QCIL expands ARV capabilities in bid to build in East African market

By Natalie Morrison

- Last updated on GMT

Related tags: Antiretroviral drug

Ugandan drugs maker Quality Chemical Industries Ltd (QCIL) is ready to manufacture HIV treatment Tenofovir in a bid to dominate the local antiretroviral market.

The plant, licensed by Indian firm CIPLA, has completed the first part of its $50m (€36.8m) revamp, which allows it to produce 1.8bn of the one a day antiretroviral (ARV) tablets per year.

Phase two of its expansion – which is due to begin this December – will provide the capacity to make 7.2bn tablets per year in a 24 hour shift.

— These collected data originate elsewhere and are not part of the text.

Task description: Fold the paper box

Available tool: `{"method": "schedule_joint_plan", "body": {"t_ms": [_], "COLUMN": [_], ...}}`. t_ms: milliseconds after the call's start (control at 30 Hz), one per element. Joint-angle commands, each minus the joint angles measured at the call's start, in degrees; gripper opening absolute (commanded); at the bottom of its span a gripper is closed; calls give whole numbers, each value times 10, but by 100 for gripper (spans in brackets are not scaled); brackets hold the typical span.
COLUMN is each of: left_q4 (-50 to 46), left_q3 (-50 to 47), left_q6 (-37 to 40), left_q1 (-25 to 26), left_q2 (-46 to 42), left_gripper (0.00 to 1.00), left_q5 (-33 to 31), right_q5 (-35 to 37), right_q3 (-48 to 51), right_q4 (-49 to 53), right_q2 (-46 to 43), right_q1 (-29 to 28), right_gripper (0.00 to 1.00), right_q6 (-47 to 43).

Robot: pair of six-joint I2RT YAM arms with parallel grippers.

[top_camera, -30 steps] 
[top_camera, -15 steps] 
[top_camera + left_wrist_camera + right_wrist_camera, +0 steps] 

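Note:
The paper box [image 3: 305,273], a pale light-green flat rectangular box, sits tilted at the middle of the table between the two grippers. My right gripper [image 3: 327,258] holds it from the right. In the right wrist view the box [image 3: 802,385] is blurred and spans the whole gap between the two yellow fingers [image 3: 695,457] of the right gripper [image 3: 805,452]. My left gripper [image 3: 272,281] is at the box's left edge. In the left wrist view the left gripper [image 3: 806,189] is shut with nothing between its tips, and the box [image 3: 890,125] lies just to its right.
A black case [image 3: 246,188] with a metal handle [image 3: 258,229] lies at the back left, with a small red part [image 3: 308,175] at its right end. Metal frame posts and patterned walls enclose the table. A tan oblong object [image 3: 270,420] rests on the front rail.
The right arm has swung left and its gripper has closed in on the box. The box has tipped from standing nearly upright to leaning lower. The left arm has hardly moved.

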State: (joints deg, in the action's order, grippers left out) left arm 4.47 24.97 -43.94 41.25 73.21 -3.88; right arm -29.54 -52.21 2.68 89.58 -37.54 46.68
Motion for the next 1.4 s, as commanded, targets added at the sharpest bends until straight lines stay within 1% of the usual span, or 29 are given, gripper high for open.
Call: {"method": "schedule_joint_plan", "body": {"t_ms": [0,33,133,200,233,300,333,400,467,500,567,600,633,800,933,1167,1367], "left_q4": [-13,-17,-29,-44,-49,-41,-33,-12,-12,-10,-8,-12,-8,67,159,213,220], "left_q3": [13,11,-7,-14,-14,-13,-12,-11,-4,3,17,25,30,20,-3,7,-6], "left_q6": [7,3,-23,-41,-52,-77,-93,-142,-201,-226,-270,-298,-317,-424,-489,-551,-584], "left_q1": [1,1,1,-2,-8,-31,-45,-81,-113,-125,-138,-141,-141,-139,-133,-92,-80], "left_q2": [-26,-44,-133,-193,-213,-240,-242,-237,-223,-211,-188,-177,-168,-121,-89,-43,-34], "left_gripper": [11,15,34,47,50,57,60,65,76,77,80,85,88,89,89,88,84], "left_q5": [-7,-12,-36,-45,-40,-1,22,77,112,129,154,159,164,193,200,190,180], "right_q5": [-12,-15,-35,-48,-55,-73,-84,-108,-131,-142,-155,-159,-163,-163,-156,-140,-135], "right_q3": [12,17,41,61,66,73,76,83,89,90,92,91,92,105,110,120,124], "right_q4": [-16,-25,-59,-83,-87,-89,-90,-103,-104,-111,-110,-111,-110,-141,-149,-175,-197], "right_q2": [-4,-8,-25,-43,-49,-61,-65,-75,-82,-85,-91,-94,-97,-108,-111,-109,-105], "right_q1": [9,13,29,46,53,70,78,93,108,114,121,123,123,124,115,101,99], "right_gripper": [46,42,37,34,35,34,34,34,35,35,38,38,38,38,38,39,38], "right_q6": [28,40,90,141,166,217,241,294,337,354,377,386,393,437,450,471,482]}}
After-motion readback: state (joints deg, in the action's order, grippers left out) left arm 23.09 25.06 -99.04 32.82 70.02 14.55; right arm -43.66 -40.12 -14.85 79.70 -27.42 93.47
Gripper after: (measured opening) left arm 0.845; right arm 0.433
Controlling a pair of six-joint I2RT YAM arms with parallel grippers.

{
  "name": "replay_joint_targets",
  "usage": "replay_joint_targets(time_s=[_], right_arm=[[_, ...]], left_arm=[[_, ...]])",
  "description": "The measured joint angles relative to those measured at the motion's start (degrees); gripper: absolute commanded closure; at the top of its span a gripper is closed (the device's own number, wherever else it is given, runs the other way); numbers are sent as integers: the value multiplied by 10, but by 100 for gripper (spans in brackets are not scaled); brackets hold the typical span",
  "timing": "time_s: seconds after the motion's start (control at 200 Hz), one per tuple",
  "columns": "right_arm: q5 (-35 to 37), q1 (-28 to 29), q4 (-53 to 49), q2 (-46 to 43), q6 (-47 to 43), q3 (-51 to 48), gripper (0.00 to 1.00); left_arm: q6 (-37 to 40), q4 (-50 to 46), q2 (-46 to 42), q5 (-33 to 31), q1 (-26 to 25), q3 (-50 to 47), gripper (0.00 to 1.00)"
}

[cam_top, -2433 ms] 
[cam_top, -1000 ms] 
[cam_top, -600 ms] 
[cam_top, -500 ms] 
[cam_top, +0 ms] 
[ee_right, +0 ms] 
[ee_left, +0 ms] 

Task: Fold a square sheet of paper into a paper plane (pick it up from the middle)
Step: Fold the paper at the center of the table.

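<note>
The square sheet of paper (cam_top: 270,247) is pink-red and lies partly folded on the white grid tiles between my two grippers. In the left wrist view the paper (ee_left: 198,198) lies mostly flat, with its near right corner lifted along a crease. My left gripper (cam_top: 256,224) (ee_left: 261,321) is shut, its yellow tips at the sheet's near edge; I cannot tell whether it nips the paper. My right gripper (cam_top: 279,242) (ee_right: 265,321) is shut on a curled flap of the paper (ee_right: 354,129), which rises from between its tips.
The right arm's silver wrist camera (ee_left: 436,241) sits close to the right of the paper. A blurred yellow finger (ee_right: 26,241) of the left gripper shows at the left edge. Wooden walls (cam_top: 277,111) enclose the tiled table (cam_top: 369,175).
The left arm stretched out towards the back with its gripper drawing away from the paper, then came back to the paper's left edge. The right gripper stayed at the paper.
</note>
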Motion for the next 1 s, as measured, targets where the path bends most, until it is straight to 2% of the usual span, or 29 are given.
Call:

The Chief Commercial Officer, George Baguma said the company hopes its expansions will allow it to become a leading force for ARV production within the entire East African community (EAC). He also said that with very little competition locally, the firm is hopeful of its success.

He told in-PharmaTechnologist: “QCIL is only the 3rd World Health Organization (WHO) pre-qualified plant in Sub-Saharan Africa.”

Levelling the playing field

Though the businesses’ capabilities are rare in the local area, it does face stiff competition from firms who import ARVs.

Edwin Kwesiga, QCIL marketing manager, recently appealed to the EAC ministry to consider imposing a tax on imported medicines from countries who subsidize their exports.

He told in-PharmaTechnologist: “The reason for discussion is that many contractors in India and China have generous export subsidiaries from their governments.

“Manufacturers in Africa don’t have the same support from the government. Leveling out the playing fields would allow us to compete against these companies.”

Beguma estimated that QCIL provides around half of all ARV drugs in Uganda.

CMO ambitions

Through the new capacities, QCIL plan to move into contract manufacturing.

According to Kwesiga, with the new technology, the firm already has the capacity handle outsourcing from big pharma companies looking to produce drugs at a cheap cost.

However he believes this will be further down the line, as the company is focusing not only on ARVs, but also on floating its shares once phase two of the expansion is complete.

Kwesiga added: “We will go public within the next two – three years. It will allow us become bigger players on the market.

“First of all we’ll float locally on the Ugandan market, then in Johannesburg.

“We may move into contract manufacturing at some stage too, for instance with the likes of GSK who would pay us to manufacture drugs at a cheap cost.

“We’re in discussions with some companies, but we aren’t contract manufacturing just yet.”